Pull every line that includes the word "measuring" from the data.

[Stored dataset items]
—————

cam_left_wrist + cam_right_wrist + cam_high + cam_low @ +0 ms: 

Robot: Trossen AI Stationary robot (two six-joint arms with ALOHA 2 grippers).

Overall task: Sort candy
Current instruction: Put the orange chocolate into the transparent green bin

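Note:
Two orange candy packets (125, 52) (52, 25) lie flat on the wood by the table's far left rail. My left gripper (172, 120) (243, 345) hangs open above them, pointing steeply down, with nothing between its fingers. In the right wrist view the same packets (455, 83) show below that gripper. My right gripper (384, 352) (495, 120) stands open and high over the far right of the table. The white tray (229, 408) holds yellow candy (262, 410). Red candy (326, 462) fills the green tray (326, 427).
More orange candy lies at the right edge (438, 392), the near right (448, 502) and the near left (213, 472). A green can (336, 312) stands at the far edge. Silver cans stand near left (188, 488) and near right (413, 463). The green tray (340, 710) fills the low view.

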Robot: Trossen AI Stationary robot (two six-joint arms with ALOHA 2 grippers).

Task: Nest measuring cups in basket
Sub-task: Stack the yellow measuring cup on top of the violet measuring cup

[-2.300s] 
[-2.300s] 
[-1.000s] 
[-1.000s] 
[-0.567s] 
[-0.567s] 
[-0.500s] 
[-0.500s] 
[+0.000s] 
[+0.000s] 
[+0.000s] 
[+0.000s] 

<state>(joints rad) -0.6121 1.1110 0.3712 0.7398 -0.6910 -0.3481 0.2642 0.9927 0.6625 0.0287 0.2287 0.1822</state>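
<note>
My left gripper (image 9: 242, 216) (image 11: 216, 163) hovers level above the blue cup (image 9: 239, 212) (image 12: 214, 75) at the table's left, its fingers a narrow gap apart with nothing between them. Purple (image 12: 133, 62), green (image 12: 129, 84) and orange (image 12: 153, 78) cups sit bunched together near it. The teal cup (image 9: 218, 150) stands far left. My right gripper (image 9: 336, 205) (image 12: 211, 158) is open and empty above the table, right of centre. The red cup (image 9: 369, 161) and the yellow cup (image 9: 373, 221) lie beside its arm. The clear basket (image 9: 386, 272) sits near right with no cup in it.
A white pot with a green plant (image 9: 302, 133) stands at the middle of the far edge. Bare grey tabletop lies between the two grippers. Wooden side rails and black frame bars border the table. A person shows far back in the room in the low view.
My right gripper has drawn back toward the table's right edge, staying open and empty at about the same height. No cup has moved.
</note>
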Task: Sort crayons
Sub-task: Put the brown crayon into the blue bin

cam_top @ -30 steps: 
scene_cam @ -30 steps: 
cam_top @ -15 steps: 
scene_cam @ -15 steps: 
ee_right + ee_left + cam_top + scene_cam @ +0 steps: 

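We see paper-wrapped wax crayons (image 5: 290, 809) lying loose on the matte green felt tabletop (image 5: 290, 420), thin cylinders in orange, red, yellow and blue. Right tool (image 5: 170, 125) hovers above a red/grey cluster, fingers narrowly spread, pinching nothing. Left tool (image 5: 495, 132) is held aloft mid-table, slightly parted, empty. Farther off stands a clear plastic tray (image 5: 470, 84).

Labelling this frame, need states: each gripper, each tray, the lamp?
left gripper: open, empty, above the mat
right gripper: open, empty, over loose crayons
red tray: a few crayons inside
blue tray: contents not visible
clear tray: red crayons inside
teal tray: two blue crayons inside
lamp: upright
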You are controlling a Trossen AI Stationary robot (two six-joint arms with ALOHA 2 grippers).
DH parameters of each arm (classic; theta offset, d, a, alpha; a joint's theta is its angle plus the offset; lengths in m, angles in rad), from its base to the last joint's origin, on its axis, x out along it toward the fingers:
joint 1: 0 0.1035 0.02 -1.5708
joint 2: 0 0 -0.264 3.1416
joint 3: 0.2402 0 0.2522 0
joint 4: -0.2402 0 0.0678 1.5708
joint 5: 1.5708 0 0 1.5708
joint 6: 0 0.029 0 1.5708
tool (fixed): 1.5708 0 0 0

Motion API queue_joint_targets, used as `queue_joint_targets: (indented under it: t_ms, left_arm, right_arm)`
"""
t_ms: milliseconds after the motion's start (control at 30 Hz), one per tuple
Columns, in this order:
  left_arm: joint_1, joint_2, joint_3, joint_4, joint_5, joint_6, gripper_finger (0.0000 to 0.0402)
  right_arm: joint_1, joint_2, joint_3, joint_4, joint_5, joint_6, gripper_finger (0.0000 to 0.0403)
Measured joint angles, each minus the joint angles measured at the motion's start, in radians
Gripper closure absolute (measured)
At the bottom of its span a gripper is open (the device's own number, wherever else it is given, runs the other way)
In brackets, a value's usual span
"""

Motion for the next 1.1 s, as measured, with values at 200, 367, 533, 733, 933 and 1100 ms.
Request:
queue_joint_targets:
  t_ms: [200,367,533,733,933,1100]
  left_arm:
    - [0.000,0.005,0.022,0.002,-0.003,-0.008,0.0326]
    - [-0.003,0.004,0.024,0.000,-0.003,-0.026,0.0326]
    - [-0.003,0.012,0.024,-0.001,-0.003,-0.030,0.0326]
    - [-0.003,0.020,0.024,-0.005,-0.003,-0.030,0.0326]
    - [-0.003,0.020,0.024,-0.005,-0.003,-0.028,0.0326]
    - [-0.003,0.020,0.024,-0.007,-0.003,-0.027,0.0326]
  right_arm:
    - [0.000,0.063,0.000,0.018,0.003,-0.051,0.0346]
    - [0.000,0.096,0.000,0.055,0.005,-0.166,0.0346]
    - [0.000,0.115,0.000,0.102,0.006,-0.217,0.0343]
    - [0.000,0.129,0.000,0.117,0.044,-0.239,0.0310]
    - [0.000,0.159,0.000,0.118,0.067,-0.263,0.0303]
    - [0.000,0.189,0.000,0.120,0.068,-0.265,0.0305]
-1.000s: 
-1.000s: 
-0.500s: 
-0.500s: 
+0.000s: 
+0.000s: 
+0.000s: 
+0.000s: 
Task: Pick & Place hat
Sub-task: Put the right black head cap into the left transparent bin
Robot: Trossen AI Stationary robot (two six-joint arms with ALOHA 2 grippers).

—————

* **Expected answer**
Task: Nest measuring cups in basket
Sub-task: Stack the yellow measuring cup on top of the violet measuring cup

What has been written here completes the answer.